A word-for-word restatement of the full listing is required.
━━━ Raw data ━━━
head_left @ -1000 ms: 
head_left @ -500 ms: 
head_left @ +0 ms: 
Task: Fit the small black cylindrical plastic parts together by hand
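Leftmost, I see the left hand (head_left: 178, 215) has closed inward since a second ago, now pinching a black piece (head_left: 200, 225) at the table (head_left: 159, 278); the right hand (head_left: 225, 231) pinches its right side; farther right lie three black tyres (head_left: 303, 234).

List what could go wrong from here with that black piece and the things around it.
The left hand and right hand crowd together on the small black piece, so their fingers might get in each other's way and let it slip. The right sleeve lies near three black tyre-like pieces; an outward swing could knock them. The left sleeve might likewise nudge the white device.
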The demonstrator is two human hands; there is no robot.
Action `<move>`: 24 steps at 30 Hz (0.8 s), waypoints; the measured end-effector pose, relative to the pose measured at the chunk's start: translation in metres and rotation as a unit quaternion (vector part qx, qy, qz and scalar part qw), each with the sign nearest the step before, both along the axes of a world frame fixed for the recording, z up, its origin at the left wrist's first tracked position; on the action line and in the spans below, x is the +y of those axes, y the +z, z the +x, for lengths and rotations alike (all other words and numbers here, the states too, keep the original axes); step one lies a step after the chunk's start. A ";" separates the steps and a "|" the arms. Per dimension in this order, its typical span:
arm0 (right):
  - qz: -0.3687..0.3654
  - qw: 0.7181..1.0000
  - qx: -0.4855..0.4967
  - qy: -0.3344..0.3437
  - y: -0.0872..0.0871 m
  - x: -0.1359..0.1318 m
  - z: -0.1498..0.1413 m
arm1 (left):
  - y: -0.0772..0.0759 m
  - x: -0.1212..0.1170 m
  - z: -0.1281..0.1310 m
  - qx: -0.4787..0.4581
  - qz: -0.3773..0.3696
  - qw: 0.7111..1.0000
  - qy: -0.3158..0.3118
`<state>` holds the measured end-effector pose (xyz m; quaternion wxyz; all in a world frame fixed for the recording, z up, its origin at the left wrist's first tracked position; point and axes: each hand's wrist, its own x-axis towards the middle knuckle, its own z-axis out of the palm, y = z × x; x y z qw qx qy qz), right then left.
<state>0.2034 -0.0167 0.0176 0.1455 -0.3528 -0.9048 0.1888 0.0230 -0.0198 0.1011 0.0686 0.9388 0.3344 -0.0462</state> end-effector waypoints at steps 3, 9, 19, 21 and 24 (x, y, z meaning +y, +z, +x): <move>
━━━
**Answer area:**
head_left @ -1000 ms: 
head_left @ -500 ms: 
head_left @ +0 ms: 
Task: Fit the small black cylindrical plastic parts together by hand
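Leftmost, I see the left hand (head_left: 178, 215) has closed inward since a second ago, now pinching a black piece (head_left: 200, 225) at the table (head_left: 159, 278); the right hand (head_left: 225, 231) pinches its right side; farther right lie three black tyres (head_left: 303, 234).

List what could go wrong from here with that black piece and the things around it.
The left hand and right hand crowd together on the small black piece, so their fingers might get in each other's way and let it slip. The right sleeve lies near three black tyre-like pieces; an outward swing could knock them. The left sleeve might likewise nudge the white device.
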The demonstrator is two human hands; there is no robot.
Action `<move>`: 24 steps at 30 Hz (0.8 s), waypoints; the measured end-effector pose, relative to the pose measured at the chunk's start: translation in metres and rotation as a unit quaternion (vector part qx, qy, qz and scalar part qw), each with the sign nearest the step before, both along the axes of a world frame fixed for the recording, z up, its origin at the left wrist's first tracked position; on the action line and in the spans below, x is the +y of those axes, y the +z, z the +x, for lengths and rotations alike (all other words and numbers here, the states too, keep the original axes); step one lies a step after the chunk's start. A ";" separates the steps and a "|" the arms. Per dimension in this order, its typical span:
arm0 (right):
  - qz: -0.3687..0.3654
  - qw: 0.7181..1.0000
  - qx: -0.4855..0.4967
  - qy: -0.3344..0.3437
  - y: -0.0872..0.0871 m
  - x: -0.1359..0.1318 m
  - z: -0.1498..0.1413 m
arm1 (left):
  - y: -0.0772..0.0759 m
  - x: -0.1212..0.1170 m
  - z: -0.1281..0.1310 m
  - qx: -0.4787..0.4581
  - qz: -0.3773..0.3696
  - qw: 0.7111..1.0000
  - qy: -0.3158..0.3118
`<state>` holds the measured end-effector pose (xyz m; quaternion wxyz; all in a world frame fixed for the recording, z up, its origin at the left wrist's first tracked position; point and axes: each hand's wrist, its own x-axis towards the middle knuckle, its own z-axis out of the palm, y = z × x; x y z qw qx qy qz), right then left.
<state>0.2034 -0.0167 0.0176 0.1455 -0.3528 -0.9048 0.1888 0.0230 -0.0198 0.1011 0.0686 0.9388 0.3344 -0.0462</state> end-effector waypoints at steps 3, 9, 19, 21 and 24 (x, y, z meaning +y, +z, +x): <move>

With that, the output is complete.